_YOUR GOAL:_ Lines in the listing below may contain the string "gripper". Say how many do, giving only the number.

== Segment start ==

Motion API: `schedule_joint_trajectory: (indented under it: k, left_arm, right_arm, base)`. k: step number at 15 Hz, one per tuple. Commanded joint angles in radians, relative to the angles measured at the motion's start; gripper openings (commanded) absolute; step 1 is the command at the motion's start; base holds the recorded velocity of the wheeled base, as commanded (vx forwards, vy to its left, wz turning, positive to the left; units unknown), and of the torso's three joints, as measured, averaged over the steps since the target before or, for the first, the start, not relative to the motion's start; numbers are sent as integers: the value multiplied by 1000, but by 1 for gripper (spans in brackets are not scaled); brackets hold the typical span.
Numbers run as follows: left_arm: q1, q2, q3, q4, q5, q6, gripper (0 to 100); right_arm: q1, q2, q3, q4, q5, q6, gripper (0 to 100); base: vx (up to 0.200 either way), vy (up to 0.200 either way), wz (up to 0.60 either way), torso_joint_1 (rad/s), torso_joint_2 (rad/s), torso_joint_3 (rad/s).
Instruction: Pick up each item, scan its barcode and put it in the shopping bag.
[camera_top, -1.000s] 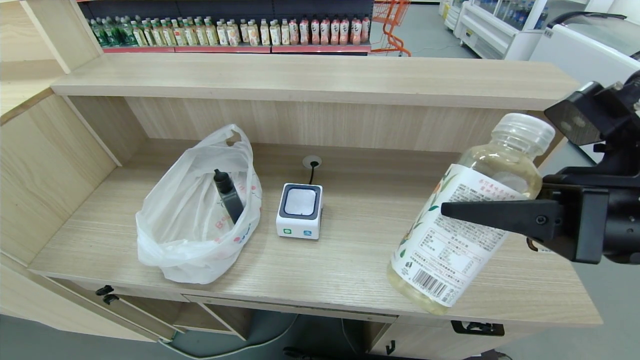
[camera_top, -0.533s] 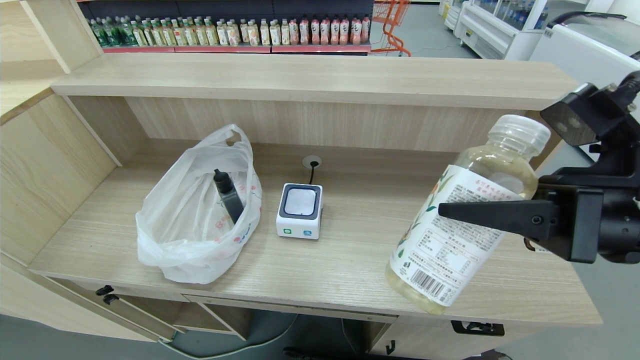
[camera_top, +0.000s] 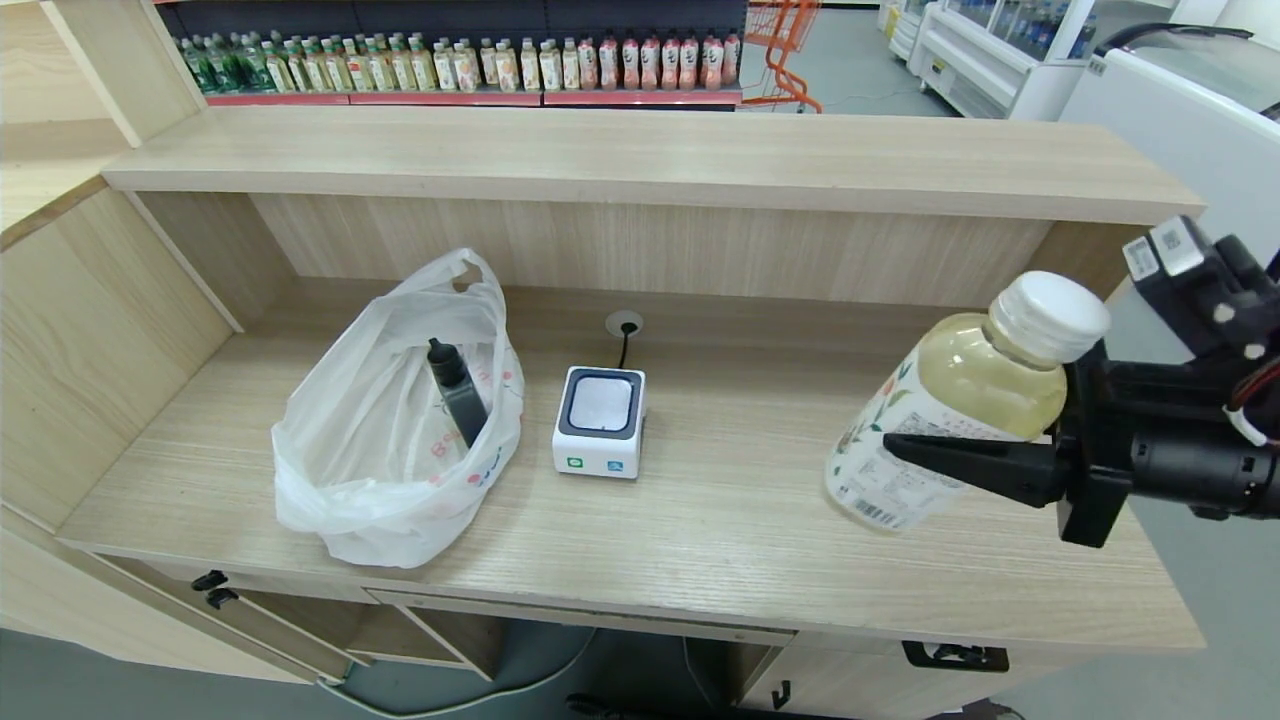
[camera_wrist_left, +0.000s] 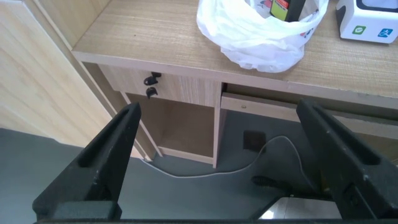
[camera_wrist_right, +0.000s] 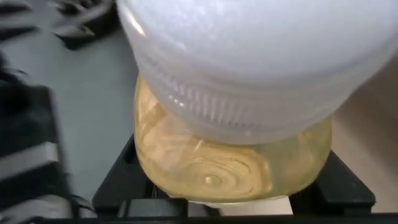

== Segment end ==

_YOUR SOLUTION:_ 2